A Polícia Civil de Roraima (PCRR) prendeu um homem de 49 anos no último sábado (24), no município de Presidente Figueiredo, no interior do Amazonas. De acordo com as investigações da Operação Estocolmo, o suspeito mantinha a própria enteada em cárcere privado desde 2022, quando ela possuía apenas 13 anos. Por esse motivo, os agentes monitoraram os passos do infrator após descobrirem que ele retirou a vítima de Boa Vista sem qualquer autorização familiar. Por consequência do isolamento, a jovem viveu sob o controle do padrasto durante cerca de três anos em uma localidade distante de sua cidade natal. Assim, a ação policial encerrou um ciclo de violência que durava desde o início da adolescência da vítima.
Rastreamento e localização no Amazonas
As autoridades localizaram a adolescente após ela conseguir realizar um contato telefônico com parentes no final de 2025. Segundo as informações policiais, a linha utilizada pela vítima estava cadastrada justamente no nome do principal suspeito do crime. Além disso, a perícia técnica da polícia conseguiu rastrear o sinal e confirmar o endereço exato onde o homem escondia a jovem. Por consequência do monitoramento, os agentes descobriram que a menor vivia sem documentos pessoais, fora da escola e completamente afastada do convívio social. Consequentemente, o cenário de vulnerabilidade extrema confirmou as suspeitas de privação de liberdade e violência contínua contra a menor.

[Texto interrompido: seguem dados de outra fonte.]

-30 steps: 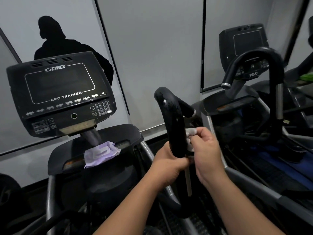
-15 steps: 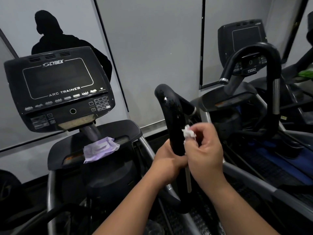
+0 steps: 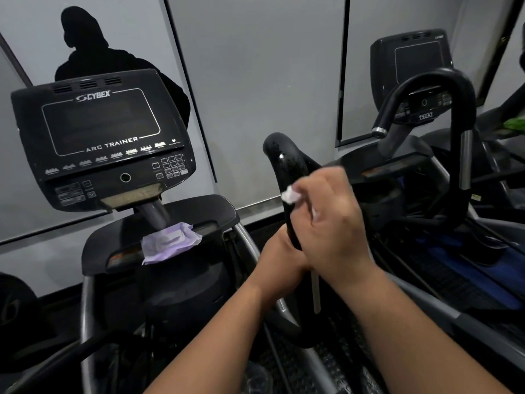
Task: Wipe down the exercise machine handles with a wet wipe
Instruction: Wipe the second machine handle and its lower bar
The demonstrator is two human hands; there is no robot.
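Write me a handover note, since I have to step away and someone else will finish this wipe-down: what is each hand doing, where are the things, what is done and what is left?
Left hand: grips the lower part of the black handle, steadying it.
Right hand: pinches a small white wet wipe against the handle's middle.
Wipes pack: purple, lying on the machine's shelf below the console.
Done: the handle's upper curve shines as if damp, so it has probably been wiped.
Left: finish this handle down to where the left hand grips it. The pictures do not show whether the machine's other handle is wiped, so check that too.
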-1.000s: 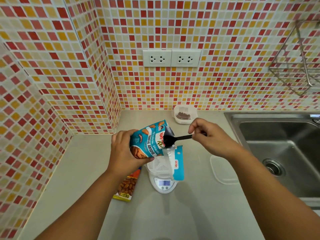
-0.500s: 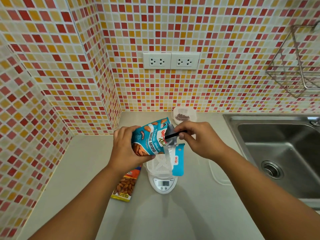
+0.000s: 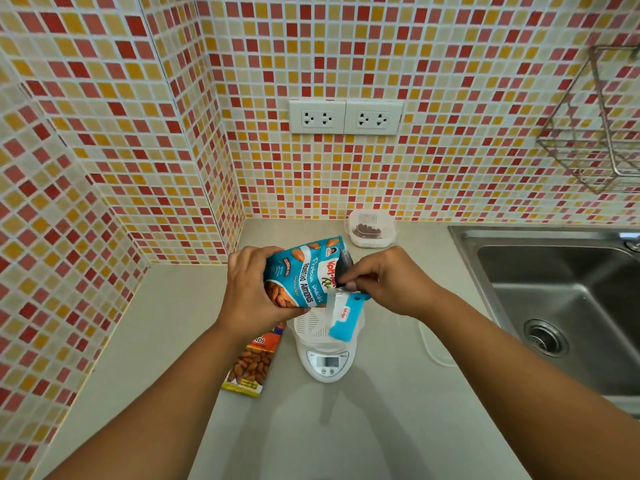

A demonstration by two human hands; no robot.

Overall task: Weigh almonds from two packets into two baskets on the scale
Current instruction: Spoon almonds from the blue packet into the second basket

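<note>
My left hand (image 3: pixel 251 289) grips a blue roasted-almonds packet (image 3: pixel 304 271), tilted with its open mouth to the right, above a white basket (image 3: pixel 313 323) standing on a white digital scale (image 3: pixel 325 365). The packet's torn blue strip (image 3: pixel 346 318) hangs over the basket. My right hand (image 3: pixel 388 282) is at the packet's mouth, pinching a black spoon whose bowl is hidden inside the packet. A second white basket (image 3: pixel 370 228) holding almonds stands at the back by the wall. An orange almond packet (image 3: pixel 252 362) lies flat left of the scale.
A steel sink (image 3: pixel 561 306) takes up the right side of the counter. A clear lid (image 3: pixel 436 344) lies between scale and sink. Tiled walls close the left and back, with two sockets (image 3: pixel 346 117) and a wire rack (image 3: pixel 599 133) on the back wall.
My right hand has moved left and pushed the black spoon into the blue packet's mouth; the spoon's bowl, visible a second ago, is now hidden. The left hand holds the packet steady.
</note>
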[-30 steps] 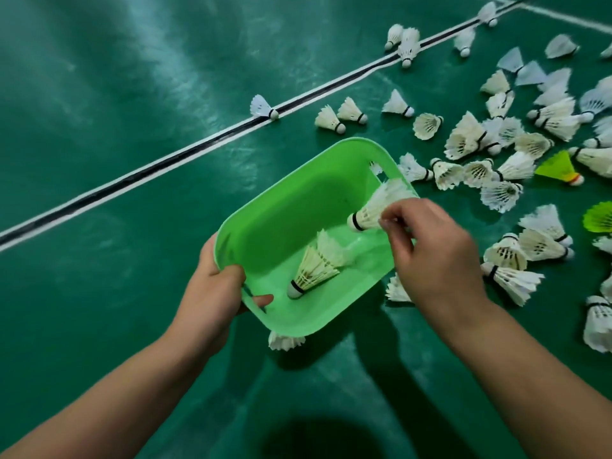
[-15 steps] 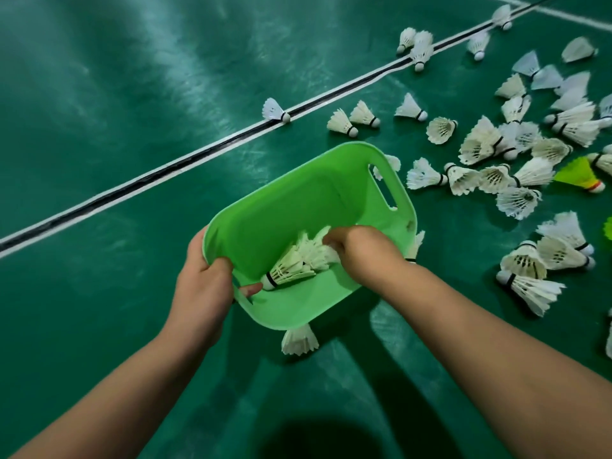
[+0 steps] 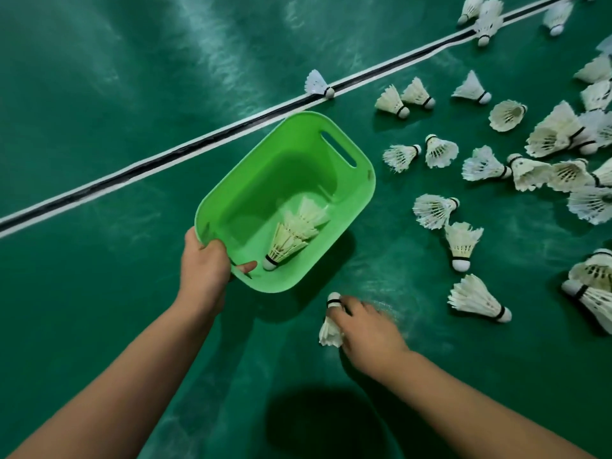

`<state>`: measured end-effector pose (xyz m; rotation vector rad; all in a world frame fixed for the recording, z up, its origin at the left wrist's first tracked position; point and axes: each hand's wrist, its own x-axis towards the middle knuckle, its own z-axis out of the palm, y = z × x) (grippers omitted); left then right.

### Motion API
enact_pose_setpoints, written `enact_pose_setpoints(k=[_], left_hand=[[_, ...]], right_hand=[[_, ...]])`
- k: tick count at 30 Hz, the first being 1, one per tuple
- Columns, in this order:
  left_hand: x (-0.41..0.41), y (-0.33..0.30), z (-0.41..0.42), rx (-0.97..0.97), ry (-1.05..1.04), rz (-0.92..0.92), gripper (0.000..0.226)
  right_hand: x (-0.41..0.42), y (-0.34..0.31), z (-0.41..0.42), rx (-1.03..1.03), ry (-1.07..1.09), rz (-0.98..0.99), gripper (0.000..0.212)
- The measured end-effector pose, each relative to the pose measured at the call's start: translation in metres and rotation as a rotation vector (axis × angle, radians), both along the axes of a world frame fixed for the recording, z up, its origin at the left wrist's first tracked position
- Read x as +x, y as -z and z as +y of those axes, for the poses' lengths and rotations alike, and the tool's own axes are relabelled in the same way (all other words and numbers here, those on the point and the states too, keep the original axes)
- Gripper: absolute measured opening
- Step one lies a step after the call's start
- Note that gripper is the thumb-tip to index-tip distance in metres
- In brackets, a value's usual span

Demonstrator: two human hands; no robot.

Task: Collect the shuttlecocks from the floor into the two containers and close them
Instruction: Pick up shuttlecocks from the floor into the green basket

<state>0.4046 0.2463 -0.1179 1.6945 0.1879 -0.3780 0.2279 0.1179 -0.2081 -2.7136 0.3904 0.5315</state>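
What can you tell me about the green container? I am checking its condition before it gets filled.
The green container looks like smooth plastic, rectangular with rounded corners and a slot handle at its far end. It is open, lidless, tilted above the floor. The left hand grips its near rim. Stacked white shuttlecocks lie inside.

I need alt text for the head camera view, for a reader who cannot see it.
A right hand grips a white shuttlecock on a green court floor, while the left hand holds a green container with a few shuttlecocks inside. Many more shuttlecocks lie scattered to the right, near a black-and-white court line.
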Motion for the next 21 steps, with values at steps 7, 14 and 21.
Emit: enact_pose_setpoints(k=[7,14,21], left_hand=[[-0.015,0.006,0.01,0.213,0.17,0.035,0.055],[-0.04,0.009,0.013,0.438,0.359,0.046,0.057],[-0.041,0.006,0.018,0.617,0.52,-0.025,0.043]], right_hand=[[-0.006,-0.084,-0.029,0.505,0.243,-0.518,0.014],[0.019,-0.115,-0.082,-0.001,0.447,-0.368,0.012],[0.02,-0.073,-0.064,-0.03,0.512,-0.19,0.021]])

Proteção à vítima e procedimentos legais
A jovem recebeu atendimento imediato de órgãos de proteção e retornou para Boa Vista logo após o resgate para acompanhamento especializado. De acordo com a Polícia Civil do Amazonas (PC-AM), que prestou apoio na ocorrência, o homem responderá pelos crimes de sequestro e estupro de vulnerável. Por esse motivo, o suspeito seguiu para a delegacia local e aguarda a audiência de custódia para a definição de sua transferência para o sistema prisional. Por consequência da gravidade do caso, as autoridades mantêm o processo sob sigilo absoluto para preservar a integridade e a identidade da vítima. Assim, as investigações continuam para identificar se outras pessoas auxiliaram na fuga do criminoso há três anos.